One of my favorite pieces of theater – indeed of any kind of art – is the play Angels in America by Tony Kushner. In my more tumultuous years, I reflected on it frequently. Admittedly, it hasn’t been front of mind lately.

After the 2024 election, Chris Geidner of the essential law blog Law Dork, referenced it and it started to shake me out of my dread. Instead of trying to come up with a good end to this post, I’ll leave you with what he wrote…

“In Tony Kushner’s epic play chronicling New Yorkers in the midst of the AIDS epidemic in the mid-1980s, Angels in America, when the Angel arrives, the attention — even from me — is on that opening line: “The Great Work Begins.””

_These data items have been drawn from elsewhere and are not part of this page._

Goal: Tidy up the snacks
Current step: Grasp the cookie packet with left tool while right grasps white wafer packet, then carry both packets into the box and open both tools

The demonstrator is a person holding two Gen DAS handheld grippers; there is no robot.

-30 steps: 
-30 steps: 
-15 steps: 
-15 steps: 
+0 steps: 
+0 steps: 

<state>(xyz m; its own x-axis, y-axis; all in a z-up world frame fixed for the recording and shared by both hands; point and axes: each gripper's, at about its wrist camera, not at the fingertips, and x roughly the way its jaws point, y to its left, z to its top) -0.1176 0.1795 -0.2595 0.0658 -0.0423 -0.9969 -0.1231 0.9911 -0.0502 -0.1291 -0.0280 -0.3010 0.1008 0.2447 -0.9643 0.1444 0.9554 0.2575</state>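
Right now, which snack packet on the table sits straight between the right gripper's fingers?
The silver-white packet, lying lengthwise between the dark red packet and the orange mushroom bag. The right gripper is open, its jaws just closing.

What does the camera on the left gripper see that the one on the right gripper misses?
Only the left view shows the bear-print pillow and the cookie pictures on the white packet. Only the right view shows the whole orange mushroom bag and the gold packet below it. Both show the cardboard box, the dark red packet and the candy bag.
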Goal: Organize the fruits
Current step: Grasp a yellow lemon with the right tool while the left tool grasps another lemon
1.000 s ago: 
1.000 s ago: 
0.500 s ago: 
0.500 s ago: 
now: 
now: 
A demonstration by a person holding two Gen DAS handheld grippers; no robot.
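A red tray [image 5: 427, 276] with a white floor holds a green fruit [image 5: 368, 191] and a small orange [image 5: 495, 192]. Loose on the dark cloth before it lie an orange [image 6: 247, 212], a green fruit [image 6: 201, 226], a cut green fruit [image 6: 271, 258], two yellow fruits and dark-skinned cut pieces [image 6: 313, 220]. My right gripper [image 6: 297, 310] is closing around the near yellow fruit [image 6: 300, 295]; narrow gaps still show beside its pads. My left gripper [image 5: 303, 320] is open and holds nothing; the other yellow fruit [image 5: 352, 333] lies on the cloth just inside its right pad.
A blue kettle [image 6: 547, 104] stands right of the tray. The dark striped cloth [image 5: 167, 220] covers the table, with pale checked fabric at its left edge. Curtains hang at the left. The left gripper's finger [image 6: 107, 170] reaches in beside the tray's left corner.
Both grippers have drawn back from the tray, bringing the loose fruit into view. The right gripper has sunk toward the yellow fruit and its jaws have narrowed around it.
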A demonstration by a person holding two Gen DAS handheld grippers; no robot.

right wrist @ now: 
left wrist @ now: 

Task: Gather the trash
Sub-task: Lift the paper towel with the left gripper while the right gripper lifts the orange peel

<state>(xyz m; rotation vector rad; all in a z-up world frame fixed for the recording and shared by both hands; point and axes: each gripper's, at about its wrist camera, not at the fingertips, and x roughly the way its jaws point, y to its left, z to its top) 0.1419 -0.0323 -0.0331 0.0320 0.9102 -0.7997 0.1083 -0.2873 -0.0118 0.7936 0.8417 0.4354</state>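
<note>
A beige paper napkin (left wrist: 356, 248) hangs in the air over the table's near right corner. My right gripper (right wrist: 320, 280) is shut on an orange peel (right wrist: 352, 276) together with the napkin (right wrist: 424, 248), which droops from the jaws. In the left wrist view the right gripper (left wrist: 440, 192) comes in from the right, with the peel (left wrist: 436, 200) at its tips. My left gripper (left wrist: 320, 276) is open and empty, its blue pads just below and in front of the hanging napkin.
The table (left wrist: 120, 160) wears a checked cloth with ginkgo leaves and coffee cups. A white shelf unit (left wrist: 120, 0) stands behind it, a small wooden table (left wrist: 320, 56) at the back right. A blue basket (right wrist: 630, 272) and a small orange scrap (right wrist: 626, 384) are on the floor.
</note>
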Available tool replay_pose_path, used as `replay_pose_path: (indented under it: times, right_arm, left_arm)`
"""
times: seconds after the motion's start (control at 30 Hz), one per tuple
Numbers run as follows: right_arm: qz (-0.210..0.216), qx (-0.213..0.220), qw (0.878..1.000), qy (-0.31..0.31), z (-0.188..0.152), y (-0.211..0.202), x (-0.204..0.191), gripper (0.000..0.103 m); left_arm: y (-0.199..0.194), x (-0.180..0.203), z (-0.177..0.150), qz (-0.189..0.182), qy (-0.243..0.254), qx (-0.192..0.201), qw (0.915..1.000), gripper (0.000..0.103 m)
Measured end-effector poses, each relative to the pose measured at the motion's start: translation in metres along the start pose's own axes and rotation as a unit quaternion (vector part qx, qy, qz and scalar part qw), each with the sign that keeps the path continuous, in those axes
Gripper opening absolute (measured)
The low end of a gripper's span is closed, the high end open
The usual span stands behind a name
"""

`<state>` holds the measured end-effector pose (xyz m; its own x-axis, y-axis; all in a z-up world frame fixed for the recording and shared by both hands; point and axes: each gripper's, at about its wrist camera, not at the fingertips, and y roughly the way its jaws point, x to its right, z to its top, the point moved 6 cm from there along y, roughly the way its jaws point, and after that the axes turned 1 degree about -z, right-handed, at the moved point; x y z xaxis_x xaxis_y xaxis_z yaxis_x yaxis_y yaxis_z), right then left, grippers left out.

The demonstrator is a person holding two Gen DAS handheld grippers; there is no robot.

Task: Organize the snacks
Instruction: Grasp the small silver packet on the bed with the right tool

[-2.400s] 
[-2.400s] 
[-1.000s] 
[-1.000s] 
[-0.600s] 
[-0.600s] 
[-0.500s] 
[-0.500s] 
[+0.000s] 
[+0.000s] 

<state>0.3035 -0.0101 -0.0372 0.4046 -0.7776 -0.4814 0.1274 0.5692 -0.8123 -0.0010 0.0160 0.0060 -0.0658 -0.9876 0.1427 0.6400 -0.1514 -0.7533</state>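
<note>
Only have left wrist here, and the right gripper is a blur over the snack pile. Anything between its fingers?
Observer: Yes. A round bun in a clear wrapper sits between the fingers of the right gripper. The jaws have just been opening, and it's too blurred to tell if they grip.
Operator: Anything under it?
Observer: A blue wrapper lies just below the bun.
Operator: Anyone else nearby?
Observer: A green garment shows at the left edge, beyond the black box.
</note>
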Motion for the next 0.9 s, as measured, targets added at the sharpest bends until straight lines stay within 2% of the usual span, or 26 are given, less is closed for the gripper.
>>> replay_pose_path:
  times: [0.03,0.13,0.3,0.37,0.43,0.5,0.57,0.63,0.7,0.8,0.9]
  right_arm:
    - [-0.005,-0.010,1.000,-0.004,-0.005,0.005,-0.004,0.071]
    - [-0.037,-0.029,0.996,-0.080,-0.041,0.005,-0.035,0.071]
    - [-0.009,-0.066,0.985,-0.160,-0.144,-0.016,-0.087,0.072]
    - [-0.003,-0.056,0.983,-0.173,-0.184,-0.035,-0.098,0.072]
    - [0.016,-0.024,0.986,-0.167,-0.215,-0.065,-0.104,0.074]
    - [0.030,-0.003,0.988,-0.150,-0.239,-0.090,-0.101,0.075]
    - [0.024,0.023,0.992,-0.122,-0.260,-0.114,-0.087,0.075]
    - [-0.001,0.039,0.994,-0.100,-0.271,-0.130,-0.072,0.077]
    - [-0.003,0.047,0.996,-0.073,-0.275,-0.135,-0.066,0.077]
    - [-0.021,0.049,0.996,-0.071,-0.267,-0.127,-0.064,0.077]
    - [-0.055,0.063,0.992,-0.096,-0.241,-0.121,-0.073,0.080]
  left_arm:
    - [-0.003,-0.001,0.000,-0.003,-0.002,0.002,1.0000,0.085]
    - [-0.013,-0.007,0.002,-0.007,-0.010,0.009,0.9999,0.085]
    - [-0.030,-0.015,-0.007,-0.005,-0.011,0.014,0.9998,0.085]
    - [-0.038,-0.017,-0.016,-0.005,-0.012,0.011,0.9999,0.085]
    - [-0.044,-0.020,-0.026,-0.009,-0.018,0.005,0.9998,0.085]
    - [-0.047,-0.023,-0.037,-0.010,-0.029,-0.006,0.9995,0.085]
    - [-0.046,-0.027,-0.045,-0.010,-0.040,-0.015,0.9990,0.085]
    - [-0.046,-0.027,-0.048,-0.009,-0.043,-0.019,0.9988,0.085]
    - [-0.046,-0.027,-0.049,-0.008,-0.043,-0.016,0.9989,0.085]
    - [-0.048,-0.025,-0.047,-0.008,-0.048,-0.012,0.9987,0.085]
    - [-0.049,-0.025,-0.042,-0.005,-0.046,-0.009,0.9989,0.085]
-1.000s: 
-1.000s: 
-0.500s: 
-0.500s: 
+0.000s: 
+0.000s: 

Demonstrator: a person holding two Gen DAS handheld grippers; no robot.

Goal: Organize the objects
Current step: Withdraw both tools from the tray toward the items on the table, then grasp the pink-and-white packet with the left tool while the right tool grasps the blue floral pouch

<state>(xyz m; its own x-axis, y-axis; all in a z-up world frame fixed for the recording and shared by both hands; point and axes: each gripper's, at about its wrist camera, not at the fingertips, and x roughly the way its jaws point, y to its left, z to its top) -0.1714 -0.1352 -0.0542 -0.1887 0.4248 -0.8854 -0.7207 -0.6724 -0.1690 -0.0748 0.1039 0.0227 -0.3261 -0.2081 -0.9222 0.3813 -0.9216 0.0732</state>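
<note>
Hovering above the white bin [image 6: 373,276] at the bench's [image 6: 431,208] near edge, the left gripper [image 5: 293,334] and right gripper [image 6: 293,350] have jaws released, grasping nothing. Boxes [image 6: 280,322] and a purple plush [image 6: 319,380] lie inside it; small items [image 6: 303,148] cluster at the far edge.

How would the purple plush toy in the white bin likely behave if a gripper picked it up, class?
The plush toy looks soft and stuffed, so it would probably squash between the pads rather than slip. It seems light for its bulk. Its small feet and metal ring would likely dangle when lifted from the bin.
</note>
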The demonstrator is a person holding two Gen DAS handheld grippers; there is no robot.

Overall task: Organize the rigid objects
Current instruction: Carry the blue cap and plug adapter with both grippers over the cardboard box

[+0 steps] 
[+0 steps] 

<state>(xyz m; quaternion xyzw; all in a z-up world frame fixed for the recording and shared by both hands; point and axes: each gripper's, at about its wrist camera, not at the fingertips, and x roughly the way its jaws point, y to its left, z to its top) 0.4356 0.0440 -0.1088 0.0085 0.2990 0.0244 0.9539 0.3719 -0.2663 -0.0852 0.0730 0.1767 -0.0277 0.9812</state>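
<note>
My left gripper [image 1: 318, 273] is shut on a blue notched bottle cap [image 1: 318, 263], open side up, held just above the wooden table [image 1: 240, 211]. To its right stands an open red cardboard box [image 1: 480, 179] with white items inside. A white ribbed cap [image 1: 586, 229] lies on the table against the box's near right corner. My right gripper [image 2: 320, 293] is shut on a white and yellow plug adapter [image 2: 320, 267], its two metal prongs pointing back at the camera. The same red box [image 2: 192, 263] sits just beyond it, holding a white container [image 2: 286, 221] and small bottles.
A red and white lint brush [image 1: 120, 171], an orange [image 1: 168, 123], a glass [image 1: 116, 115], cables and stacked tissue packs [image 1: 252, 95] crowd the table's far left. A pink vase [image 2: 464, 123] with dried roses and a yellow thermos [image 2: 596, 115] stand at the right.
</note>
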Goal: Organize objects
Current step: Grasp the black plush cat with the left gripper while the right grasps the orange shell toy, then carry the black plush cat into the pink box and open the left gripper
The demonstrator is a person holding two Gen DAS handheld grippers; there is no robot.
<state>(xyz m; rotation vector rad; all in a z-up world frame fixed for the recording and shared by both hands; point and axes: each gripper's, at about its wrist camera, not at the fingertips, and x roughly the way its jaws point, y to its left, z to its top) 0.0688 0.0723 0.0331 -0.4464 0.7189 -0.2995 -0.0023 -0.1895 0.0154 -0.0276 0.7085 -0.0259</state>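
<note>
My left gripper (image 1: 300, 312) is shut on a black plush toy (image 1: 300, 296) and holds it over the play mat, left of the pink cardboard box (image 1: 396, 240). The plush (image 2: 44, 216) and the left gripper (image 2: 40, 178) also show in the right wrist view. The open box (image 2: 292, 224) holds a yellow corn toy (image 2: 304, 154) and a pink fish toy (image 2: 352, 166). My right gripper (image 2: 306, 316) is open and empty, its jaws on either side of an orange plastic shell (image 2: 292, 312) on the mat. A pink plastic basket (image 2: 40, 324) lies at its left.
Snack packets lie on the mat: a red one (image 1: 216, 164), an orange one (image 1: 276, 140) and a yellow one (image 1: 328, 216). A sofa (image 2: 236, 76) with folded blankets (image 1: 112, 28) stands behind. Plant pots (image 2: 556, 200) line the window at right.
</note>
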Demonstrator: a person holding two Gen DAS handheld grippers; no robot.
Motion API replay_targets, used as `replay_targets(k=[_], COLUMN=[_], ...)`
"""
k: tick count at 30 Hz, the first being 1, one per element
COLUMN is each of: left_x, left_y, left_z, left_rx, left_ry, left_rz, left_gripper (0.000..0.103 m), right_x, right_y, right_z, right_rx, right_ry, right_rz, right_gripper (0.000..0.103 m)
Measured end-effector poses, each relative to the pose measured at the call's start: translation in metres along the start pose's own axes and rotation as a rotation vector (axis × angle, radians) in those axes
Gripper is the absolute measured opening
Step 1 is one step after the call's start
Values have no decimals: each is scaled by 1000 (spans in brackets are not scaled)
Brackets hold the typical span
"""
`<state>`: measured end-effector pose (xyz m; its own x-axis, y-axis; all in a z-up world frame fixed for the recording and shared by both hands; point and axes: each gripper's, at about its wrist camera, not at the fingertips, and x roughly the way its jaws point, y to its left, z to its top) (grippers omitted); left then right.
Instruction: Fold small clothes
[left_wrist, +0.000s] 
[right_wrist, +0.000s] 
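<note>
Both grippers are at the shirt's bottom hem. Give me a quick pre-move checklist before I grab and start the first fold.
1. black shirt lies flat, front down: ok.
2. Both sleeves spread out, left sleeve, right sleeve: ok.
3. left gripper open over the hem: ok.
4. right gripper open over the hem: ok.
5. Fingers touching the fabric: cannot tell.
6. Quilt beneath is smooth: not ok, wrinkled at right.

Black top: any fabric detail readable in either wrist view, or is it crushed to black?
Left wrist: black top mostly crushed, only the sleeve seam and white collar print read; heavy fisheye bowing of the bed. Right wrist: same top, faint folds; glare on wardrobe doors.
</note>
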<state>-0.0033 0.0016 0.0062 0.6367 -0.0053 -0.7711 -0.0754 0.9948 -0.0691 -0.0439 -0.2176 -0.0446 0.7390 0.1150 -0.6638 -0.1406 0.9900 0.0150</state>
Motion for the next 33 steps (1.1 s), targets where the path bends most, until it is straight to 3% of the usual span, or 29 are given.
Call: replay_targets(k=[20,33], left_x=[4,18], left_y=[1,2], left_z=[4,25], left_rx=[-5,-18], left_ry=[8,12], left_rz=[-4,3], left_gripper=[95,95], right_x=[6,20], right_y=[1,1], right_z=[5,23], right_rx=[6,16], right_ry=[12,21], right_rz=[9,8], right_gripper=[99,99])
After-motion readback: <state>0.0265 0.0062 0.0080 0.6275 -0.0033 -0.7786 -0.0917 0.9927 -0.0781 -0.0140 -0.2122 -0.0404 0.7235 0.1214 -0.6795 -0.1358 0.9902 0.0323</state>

“If you are sitting in pain or fear today, take heart in the initial response of Prior Walter: “Go away.”

“When the Angel presses ahead, Prior continues to fight: “I’m not prepared, for anything ….” Recounting his experience with the Angel, Prior tells a friend, “It’s 1986 and there’s a plague, half my friends are dead and I’m only thirty-one, and every goddamn morning I wake up … and it takes me long minutes to remember … that this is real, it isn’t just an impossible, terrible dream, so maybe yes I’m flipping out.”

“But, the fight — Prior’s work, America’s work — continued. And, by the end of Kushner’s “Gay Fantasia on National Themes” in 1990, Prior closed the story. Addressing the audience in a speech that always has reminded me of Puck’s final speech in A Midsummer Night’s Dream, Prior concludes:

Bye now.

You are fabulous creatures, each and every one.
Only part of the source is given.